* REQUIRED ACTION *
If a line in the listing contains "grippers", copy it out whole.

* SOURCE MATERIAL *
*** Begin section ***

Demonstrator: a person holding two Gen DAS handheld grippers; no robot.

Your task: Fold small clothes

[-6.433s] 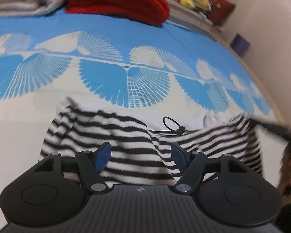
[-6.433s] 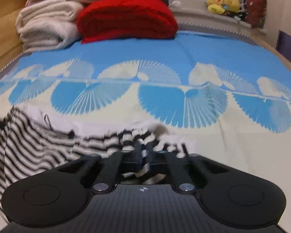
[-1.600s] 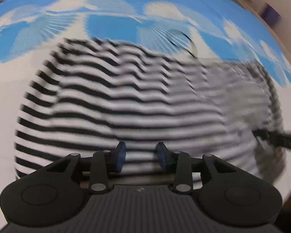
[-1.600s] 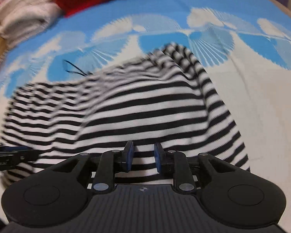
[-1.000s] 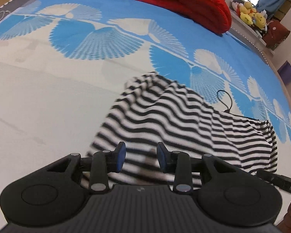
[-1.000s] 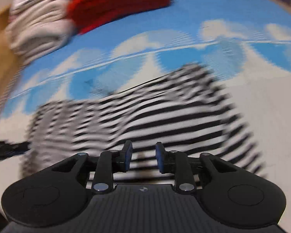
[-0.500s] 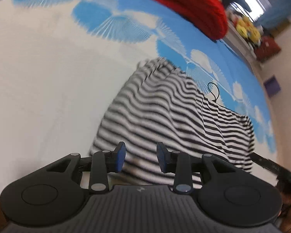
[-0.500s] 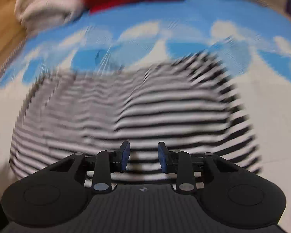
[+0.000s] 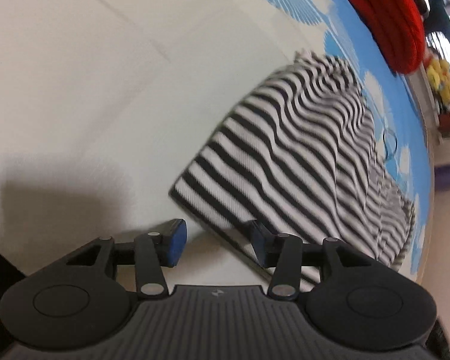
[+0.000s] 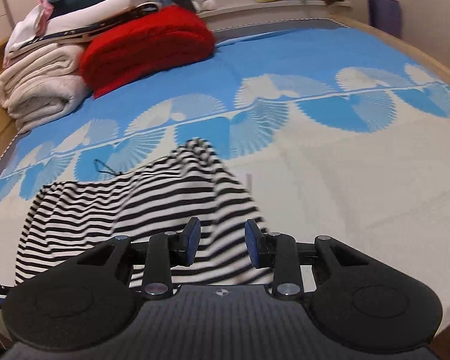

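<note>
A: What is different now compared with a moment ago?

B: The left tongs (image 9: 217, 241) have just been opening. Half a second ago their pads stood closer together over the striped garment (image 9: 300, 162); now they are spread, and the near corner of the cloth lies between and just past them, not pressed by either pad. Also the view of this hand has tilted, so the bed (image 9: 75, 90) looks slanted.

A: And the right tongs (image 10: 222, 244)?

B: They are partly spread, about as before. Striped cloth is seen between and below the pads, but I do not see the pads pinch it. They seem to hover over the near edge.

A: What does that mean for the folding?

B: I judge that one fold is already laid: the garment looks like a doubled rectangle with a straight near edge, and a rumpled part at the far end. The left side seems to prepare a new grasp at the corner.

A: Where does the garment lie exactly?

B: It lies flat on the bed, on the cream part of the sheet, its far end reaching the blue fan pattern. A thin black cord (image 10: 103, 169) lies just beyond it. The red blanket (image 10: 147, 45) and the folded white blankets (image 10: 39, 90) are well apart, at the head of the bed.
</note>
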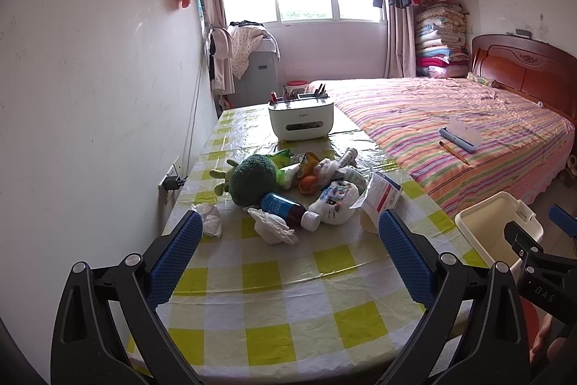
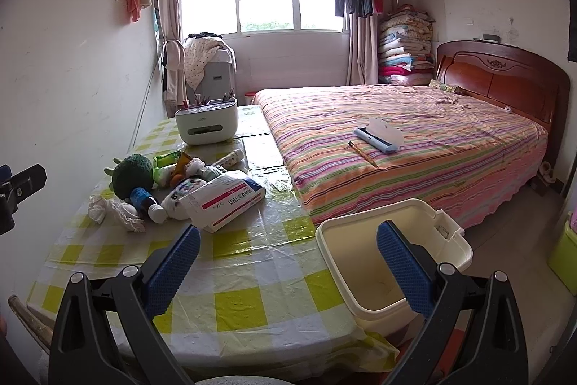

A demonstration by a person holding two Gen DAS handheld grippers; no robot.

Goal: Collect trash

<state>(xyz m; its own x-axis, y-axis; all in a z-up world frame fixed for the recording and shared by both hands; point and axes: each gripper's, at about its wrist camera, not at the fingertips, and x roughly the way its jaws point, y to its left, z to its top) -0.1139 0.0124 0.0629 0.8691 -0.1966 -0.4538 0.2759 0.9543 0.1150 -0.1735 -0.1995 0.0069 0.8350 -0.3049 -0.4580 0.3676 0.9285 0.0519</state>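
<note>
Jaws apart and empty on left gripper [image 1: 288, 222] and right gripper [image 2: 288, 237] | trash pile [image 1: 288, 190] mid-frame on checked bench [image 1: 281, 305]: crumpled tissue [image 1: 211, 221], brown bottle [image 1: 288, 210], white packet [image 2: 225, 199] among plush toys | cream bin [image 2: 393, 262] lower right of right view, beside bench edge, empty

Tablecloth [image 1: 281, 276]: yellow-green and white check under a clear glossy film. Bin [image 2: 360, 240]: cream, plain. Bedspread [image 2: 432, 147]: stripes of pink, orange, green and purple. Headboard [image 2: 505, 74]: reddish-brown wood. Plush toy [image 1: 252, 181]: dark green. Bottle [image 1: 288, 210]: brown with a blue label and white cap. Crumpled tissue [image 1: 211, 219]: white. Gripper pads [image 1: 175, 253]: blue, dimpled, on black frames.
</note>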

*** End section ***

* ANSWER TO THE PROBLEM *
Demonstrator: a person holding two Gen DAS handheld grippers; no robot.
A demonstration by a person holding two Gen DAS handheld grippers; no robot.

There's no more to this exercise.